Line count for the string "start": give the number of lines in the data below that contain it, and nothing more.

+++++

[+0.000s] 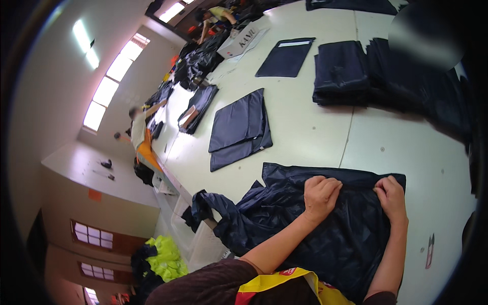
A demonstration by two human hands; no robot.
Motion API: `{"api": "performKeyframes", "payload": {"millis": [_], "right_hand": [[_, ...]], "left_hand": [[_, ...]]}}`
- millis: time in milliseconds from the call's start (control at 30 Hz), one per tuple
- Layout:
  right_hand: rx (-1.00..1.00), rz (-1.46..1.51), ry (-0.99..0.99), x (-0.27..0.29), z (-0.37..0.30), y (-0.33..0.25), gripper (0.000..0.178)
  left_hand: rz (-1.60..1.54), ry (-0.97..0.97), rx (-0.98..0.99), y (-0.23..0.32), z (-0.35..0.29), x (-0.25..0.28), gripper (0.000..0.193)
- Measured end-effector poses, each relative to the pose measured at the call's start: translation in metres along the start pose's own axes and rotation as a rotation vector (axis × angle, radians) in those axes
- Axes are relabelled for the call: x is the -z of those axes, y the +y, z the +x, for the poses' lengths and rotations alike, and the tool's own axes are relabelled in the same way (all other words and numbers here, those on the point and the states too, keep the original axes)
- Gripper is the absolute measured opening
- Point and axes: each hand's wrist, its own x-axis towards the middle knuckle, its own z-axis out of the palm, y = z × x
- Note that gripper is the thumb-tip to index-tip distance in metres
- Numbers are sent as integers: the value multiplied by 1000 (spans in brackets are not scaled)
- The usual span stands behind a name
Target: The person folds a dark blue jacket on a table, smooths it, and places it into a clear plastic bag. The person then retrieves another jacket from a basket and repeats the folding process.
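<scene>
Both hands pinch a dark garment [315,229] spread on the pale table [315,132]: the left hand [319,195] grips a fold near its top edge, the right hand [391,197] clutches the far corner. Folded pieces [239,129] and a dark stack [340,71] lie well beyond.

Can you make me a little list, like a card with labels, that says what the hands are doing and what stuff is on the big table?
Left hand: left hand grips the dark navy shiny fabric garment, fingers curled
Right hand: right hand pinches the same garment near its far corner
Garment: spread flat, one end hanging off the table edge
Surface: long pale cutting table
Folded pieces: two flat dark folded pieces, overlapping
Stack: tall pile of dark folded fabric
Others: a person in a pale top at the table's far side
</scene>
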Motion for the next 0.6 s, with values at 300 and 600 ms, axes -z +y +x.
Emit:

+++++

--- Answer space ---
2